YOUR ASSIGNMENT: Copy the listing exactly; drop the pictures.

THE DATA:
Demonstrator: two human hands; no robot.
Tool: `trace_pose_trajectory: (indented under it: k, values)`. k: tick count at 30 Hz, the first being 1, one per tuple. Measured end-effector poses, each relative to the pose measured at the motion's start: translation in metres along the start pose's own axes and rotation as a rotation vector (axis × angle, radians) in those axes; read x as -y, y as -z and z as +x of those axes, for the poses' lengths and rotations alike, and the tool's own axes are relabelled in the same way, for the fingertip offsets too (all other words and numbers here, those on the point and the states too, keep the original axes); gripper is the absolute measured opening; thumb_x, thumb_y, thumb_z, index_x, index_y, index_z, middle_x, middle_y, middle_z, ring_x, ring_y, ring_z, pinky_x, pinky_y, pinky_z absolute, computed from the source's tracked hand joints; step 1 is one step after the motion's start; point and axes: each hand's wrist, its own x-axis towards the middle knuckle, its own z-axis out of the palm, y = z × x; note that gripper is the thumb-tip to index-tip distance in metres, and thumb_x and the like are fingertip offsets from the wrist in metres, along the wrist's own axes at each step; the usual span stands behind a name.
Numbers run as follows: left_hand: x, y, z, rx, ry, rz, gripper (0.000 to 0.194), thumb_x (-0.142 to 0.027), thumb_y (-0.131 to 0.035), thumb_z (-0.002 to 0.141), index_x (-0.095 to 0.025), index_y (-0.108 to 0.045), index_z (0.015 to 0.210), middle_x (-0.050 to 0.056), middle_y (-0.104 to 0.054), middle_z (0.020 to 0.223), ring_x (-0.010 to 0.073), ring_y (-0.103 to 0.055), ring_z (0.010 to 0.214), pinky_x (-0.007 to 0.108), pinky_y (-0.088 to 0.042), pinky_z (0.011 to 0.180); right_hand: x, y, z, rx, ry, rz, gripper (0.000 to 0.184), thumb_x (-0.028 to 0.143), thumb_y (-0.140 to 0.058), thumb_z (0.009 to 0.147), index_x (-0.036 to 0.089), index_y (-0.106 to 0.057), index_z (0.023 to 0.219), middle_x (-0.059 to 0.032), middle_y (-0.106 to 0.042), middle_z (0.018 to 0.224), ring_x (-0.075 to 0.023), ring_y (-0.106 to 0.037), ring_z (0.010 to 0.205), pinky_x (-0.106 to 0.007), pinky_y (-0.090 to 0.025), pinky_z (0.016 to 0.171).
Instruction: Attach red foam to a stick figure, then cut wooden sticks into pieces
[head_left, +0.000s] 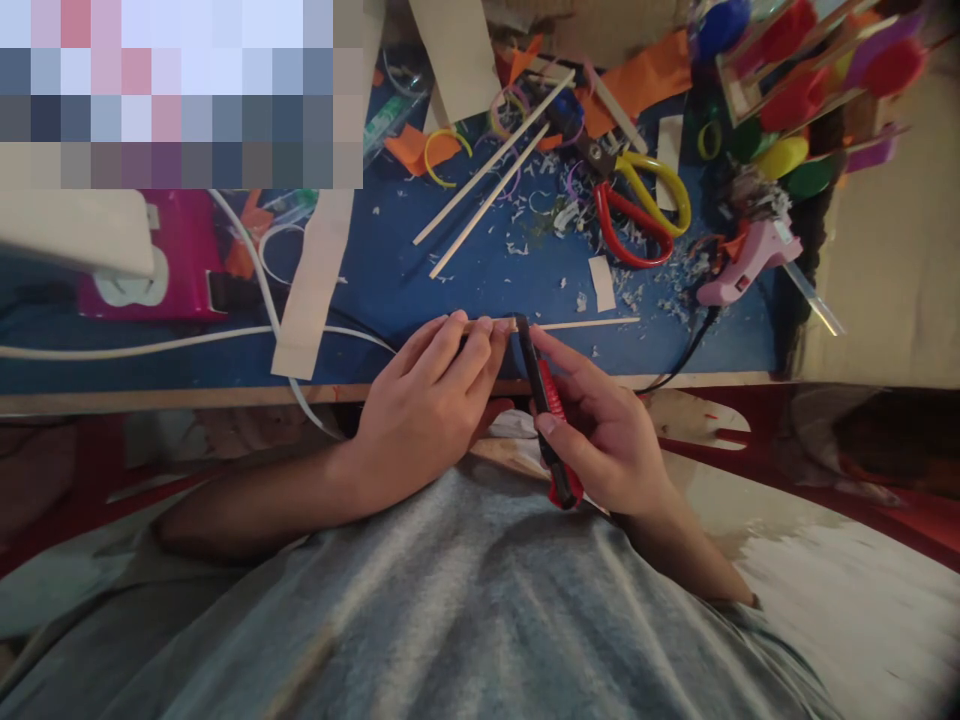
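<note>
My left hand (431, 405) is closed on a thin wooden stick (592, 323) that runs to the right over the front of the blue work mat (480, 270). My right hand (600, 425) grips a red and black utility knife (546, 405). The knife's tip meets the stick just right of my left fingertips. Both hands sit close together at the table's near edge, above my grey shirt.
Two more wooden sticks (491, 165) lie on the mat among shavings. Red and yellow scissors (637, 205) and a pink glue gun (750, 260) lie at the right. Orange paper scraps, a magenta box (187, 255), white cables and cardboard strips are on the left and back.
</note>
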Motion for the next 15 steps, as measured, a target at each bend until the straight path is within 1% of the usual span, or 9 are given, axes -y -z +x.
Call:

TASK RESPONSE:
Demonstrator: two human hands; no robot.
Tool: `trace_pose_trajectory: (indented under it: k, values)`. k: tick count at 30 Hz, the first being 1, one per tuple. Measured end-effector poses, each relative to the pose measured at the motion's start: translation in metres along the start pose's own axes and rotation as a rotation vector (axis × angle, radians) in those axes; read x as -y, y as -z and z as +x of those axes, for the poses' lengths and rotations alike, and the tool's own axes are relabelled in the same way, for the fingertip offsets too (all other words and numbers here, those on the point and the states too, keep the original axes); gripper is the absolute measured opening; thumb_x, thumb_y, thumb_z, index_x, index_y, index_z, middle_x, middle_y, middle_z, ring_x, ring_y, ring_z, pinky_x, pinky_y, pinky_z absolute, computed from the source's tracked hand joints; step 1 is one step after the motion's start; point and axes: each hand's wrist, its own x-axis towards the middle knuckle, its own z-axis out of the palm, y = z × x; note that gripper is the thumb-tip to index-tip distance in metres, and thumb_x and the like are fingertip offsets from the wrist in metres, along the wrist's own axes at each step; the usual span stands behind a name.
Numbers run as follows: left_hand: x, y, z, rx, ry, rz, gripper (0.000 to 0.194), thumb_x (-0.142 to 0.027), thumb_y (-0.131 to 0.035), thumb_z (-0.002 to 0.141), index_x (-0.095 to 0.025), index_y (-0.108 to 0.045), index_z (0.015 to 0.210), middle_x (-0.050 to 0.056), middle_y (-0.104 to 0.054), middle_z (0.020 to 0.223), ring_x (-0.010 to 0.073), ring_y (-0.103 to 0.055), ring_z (0.010 to 0.214), pinky_x (-0.007 to 0.108), pinky_y (-0.088 to 0.042), pinky_z (0.011 to 0.180); right_hand: x, y, z, rx, ry, rz, gripper (0.000 to 0.184), thumb_x (-0.028 to 0.143), thumb_y (-0.140 to 0.058), thumb_z (0.009 to 0.147), index_x (-0.036 to 0.089), index_y (-0.106 to 0.057), index_z (0.023 to 0.219), middle_x (-0.059 to 0.032), middle_y (-0.106 to 0.042), middle_z (0.018 to 0.224), ring_x (-0.075 to 0.023), ring_y (-0.106 to 0.037), ring_z (0.010 to 0.205), pinky_x (-0.106 to 0.007), pinky_y (-0.090 to 0.025), pinky_z (0.016 to 0.171).
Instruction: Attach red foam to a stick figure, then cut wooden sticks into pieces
[head_left, +0.000s] 
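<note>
My left hand (431, 405) is closed on a thin wooden stick (592, 323) that runs to the right over the front of the blue work mat (480, 270). My right hand (600, 425) grips a red and black utility knife (546, 405). The knife's tip meets the stick just right of my left fingertips. Both hands sit close together at the table's near edge, above my grey shirt.
Two more wooden sticks (491, 165) lie on the mat among shavings. Red and yellow scissors (637, 205) and a pink glue gun (750, 260) lie at the right. Orange paper scraps, a magenta box (187, 255), white cables and cardboard strips are on the left and back.
</note>
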Motion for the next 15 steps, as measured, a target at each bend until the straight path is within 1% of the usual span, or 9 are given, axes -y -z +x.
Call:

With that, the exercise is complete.